Vu le mémoire en réponse du délégué du gouvernement déposé au greffe du tribunal administratif le 31 mars 2025 ;

Vu les pièces versées en cause et notamment la décision critiquée ;

Le juge-rapporteur entendu en son rapport, ainsi que Maître Marina LIFA, en remplacement de Maître Sanae IGRI, et Madame le délégué du gouvernement Linda MANIEWSKI en leurs plaidoiries respectives à l’audience publique du 2 avril 2025.

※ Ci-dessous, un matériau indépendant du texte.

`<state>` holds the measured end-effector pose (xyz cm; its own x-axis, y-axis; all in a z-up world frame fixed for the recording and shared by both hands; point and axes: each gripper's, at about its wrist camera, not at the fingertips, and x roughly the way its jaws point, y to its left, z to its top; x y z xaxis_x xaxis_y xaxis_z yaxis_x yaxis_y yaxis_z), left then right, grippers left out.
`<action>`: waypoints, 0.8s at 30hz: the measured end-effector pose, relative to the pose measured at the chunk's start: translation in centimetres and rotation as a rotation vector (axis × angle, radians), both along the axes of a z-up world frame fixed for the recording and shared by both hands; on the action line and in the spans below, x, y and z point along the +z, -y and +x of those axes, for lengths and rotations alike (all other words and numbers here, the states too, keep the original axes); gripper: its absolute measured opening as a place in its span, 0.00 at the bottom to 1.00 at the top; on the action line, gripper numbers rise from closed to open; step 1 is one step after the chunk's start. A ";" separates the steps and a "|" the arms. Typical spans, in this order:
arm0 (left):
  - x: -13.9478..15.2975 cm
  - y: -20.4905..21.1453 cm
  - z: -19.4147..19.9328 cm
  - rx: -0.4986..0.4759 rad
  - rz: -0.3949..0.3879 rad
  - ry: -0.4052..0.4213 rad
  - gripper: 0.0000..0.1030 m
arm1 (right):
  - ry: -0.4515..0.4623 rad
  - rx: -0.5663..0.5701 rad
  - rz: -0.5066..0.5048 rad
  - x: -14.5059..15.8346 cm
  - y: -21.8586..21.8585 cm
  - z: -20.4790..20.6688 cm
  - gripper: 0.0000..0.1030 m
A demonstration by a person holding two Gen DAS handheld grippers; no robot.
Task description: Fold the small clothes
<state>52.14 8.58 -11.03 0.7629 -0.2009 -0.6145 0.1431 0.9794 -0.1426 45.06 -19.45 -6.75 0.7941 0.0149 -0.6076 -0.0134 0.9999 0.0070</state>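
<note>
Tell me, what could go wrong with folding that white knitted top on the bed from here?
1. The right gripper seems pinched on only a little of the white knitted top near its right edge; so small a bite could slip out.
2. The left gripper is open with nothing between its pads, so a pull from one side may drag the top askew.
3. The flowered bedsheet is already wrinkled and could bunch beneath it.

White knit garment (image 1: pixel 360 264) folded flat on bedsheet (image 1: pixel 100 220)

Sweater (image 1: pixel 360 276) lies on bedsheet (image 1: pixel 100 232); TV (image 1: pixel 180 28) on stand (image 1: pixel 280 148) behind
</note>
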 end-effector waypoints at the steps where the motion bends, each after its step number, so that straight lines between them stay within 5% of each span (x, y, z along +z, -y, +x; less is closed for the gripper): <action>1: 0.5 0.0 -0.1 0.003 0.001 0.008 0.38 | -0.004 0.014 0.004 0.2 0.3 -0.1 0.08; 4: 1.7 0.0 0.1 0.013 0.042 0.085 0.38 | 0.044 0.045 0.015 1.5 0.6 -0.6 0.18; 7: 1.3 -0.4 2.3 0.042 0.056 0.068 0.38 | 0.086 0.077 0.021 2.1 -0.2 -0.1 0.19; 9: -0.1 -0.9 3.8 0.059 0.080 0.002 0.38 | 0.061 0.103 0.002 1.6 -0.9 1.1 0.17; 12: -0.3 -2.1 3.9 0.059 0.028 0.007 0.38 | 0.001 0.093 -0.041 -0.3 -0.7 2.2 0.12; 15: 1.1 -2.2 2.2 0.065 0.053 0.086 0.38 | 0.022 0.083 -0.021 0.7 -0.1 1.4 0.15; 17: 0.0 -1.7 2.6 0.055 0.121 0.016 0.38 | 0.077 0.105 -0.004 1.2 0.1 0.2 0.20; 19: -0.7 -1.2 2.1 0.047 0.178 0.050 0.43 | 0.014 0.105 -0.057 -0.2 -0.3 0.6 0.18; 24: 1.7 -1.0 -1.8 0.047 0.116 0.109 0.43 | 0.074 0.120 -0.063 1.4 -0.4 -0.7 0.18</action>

Le 21 octobre 2024, Monsieur (A), connu sous un autre alias, ci-après désigné par « Monsieur (A) », introduisit auprès du service compétent du ministère des Affaires intérieures, direction générale de l’Immigration, une demande de protection internationale au sens de la loi modifiée du 18 décembre 2015 relative à la protection internationale et à la protection temporaire, ci-après désignée par « la loi du 18 décembre 2015 ».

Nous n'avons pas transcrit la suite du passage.